Admittedly, the alarming trend of forced marriages between visibly young Christian girls and older Muslim men in Pakistan is a tragic abuse of power imbalances as well as a grave breach on the dignity of these Christian girls, created in God’s image and likeness. Besides a regrettable loss in the Christian identity (at least outwardly) of these girls, physical and psychological trauma are not uncommon, particularly if these “marriages” involve sexual abuse and exploitation. The offspring of such “marriages” may also suffer from health issues related (or not) to abusive family dynamics, such as in the case of Bibi’s disabled child who perished at a tender age.
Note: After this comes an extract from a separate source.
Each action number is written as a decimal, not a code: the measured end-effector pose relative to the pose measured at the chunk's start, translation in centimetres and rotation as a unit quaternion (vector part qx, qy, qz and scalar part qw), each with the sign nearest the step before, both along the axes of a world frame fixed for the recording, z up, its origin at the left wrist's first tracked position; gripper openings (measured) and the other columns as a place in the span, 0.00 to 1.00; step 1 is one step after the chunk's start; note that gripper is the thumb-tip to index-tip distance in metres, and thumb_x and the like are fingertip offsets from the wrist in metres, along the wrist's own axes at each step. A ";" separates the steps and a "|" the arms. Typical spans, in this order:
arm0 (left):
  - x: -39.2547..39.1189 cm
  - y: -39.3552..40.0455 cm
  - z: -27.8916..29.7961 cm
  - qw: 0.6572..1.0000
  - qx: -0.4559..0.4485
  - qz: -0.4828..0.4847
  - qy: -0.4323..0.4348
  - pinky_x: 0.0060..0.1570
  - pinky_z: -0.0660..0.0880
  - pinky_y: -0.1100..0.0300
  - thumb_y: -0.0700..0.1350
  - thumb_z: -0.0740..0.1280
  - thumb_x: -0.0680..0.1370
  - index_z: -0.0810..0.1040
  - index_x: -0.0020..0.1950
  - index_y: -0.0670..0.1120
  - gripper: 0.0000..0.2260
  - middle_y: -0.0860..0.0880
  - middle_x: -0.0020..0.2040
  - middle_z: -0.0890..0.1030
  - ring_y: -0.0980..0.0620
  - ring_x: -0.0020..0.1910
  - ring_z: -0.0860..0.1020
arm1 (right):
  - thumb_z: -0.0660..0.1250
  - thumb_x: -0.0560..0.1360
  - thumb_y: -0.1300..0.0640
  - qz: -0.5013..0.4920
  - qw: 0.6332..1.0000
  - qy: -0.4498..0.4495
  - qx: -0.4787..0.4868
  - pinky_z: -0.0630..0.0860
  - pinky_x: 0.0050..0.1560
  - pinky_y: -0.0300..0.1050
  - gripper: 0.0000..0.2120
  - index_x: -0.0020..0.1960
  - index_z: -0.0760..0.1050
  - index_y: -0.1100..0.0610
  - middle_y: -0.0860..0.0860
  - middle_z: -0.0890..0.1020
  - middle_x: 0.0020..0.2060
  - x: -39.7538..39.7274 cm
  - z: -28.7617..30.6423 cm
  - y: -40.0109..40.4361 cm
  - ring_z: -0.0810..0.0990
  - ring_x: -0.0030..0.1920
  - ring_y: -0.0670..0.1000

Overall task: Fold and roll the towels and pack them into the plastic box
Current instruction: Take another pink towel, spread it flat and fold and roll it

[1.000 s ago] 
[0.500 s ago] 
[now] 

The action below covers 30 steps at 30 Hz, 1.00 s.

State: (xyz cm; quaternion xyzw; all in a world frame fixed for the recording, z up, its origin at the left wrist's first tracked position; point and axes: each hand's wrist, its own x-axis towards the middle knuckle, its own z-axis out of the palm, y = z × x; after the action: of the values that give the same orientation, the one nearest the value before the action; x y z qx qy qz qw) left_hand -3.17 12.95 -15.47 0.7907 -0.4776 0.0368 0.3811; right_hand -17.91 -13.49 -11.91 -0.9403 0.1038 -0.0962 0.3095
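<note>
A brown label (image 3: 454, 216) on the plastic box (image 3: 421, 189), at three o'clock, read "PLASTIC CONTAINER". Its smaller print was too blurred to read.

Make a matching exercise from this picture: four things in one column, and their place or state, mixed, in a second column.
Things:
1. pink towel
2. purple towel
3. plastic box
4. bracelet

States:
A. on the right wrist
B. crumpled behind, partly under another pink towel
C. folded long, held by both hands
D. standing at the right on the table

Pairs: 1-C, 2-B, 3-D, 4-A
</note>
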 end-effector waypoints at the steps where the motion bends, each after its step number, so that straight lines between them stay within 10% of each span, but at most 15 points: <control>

Nonetheless, despite activist groups like the Alliance Defending Freedom (ADF) International, as well as recent legal reforms, such as the Islamabad Capital Territory Child Marriage Restraint Bill criminalizing underage marriage, socio-cultural pressures, inconsistent implementations and legal gaps, impede tangible progress in preventing more girls from falling prey to abduction and forced religious conversion. For instance, forced conversions to Islam, is usually perceived by certain sectors of Pakistani society as a pious and rewarding act. This belief sustains a social environment where such conversions are justified or even applauded despite the coercion involved. Conversion is sometimes seen as a service to religion, regardless of the means used to achieve it.
What is more, the ineffective approach of successive Pakistani administrations in tackling the problem of forced “marriages” certainly raises eyebrows. Even the left-leaning London School of Economics (LSE) published the following commentary on its blog, criticizing the Pakistani government: “Unfortunately, the government is taking a rather long time to understand the problem which is causing a huge damage to the country’s reputation. We are all familiar with the fact that this crisis is a product of the government’s failure over decades to protect the religious minorities from abuses by the non-state actors and religiously inspired extremists. On the other hand, the incidents of hate preach, and religious extremism remains an imminent threat for minority communities particularly girls from the Hindu and Christian faiths.”
In view of such grim circumstances, it is imperative that Catholics all around the world, as well as the larger international community, rally together to demand justice for these victims of forced “marriages”. Unrelenting prayer as well as courageous advocacy at the local and international levels are good steps in the right direction to nip this somber reality in the bud.